Ontario – Refusal to respond not a waiver to arbitrate – #686

In Justmark Industries Inc. v. Infinitus (China) Ltd., 2022 ONSC 5495, Justice Williams granted the Defendant/Moving Party’s motion to stay the court action in favour of arbitration. The Plaintiff/Responding Party Justmark Industries Inc. (“Justmark”) commenced the court action for breach of contract against the Defendant/Moving Party Infinitus (China) Ltd. (“Infinitus”). The contract, however, contained an arbitration clause requiring disputes to be arbitrated in Hong Kong by the Arbitration Committee of the International Trade Council (the “ITC”) pursuant to the law of the United Kingdom. As such, Infinitus brought a motion under s 9 of Ontario’s International Commercial Arbitration Act, 2017 (the “ICAA”), which incorporates Article 8(1) of the UNCITRAL Model Law on International Commercial Arbitration (the “Model Law”), to stay the proceedings.
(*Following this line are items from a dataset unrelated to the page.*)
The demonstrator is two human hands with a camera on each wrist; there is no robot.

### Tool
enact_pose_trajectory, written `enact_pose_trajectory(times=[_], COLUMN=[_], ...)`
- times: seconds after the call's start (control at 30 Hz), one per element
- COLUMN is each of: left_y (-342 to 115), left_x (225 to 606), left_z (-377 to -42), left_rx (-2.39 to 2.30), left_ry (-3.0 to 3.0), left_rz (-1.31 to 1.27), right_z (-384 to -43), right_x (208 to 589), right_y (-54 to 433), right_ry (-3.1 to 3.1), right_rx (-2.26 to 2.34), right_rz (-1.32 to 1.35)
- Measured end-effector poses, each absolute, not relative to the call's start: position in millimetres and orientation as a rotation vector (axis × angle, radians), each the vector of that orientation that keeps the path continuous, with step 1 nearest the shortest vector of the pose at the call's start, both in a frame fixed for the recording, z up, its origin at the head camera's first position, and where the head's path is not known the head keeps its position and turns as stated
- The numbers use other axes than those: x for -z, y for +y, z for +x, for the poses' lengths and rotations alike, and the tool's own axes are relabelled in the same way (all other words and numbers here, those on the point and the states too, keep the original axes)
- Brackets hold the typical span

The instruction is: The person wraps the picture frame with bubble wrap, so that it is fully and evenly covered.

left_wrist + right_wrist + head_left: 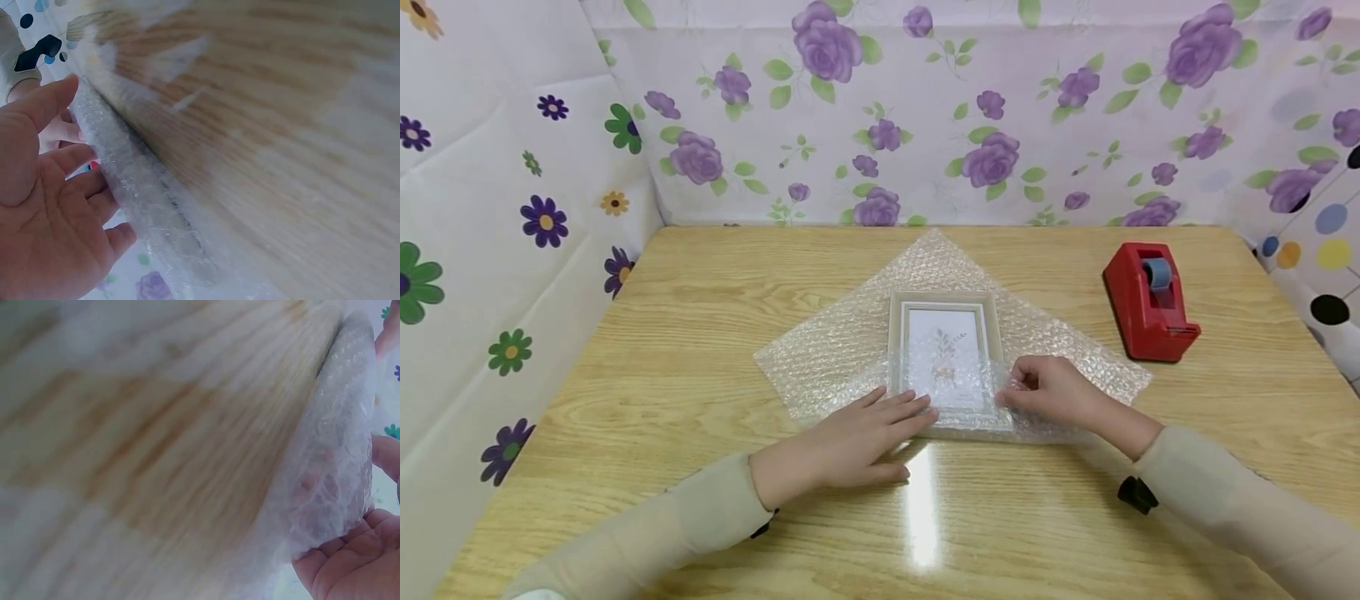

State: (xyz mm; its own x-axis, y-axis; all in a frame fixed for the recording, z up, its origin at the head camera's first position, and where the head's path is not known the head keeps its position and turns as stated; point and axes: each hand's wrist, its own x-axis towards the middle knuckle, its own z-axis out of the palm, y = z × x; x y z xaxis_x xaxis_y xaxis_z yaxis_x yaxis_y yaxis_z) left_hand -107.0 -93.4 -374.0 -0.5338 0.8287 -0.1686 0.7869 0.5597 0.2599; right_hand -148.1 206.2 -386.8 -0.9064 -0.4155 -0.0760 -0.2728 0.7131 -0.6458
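A light-coloured picture frame (942, 297) with a pale plant print lies face up on a sheet of clear bubble wrap (838, 342), which is turned cornerwise. The near part of the wrap is folded up over the lower part of the frame. My left hand (857, 437) rests with outstretched fingers on that fold at the frame's lower left. At the lower right, my right hand (1056, 392) pinches the folded wrap beside the frame's edge. In the right wrist view, the fingers (344, 550) are partly hidden behind the wrap (331, 469).
A red tape dispenser (1131, 312) holding a bluish roll of tape (1157, 273) stands at the right on the wood-grain table (700, 292). Flower-patterned cloth (737, 117) hangs behind the table's far edge, with more patterned sheets at both sides.
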Motion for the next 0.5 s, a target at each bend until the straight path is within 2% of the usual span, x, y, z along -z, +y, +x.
enact_pose_trajectory(times=[0.5], left_y=[-82.2], left_x=[374.2], left_z=[-109.6], left_rx=[-0.115], left_ry=[2.624], left_rz=[1.442], right_z=[-158.7], right_x=[371.9], right_y=[200.9], right_ry=[2.691], right_rx=[0.695], right_rz=[-0.625])
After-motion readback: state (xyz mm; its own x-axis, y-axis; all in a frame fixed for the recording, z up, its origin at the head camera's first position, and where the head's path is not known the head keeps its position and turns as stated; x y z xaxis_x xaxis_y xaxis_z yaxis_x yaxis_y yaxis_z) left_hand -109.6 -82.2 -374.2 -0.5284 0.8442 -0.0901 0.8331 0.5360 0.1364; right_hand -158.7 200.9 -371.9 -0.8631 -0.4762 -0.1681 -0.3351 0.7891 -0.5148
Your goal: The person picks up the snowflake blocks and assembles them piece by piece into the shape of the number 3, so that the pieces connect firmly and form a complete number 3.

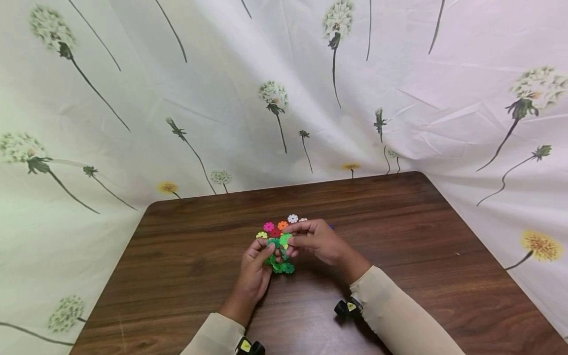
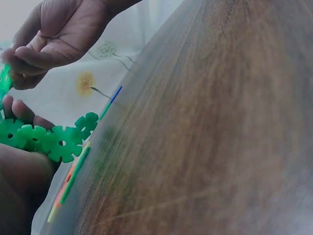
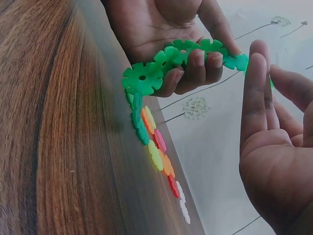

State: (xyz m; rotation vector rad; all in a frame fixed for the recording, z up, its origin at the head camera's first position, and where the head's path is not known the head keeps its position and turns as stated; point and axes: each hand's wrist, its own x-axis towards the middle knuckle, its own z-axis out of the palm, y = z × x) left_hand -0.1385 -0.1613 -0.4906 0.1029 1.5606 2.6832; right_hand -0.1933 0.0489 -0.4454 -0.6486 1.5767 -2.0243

In response, Justmark alleged that Infinitus had waived its right to arbitration and thus rendered the arbitration agreement “inoperative” under Model Law Article 8(1). Justmark claimed that Infinitus’s failure to respond to its requests to commence arbitration amounted to waiver. Justice Williams, however, dismissed Justmark’s  argument on the grounds that there was no evidence that “[16] …  Infinitus had the requisite ‘unequivocal and conscious intention,’ or any intention, to abandon its right to arbitrate.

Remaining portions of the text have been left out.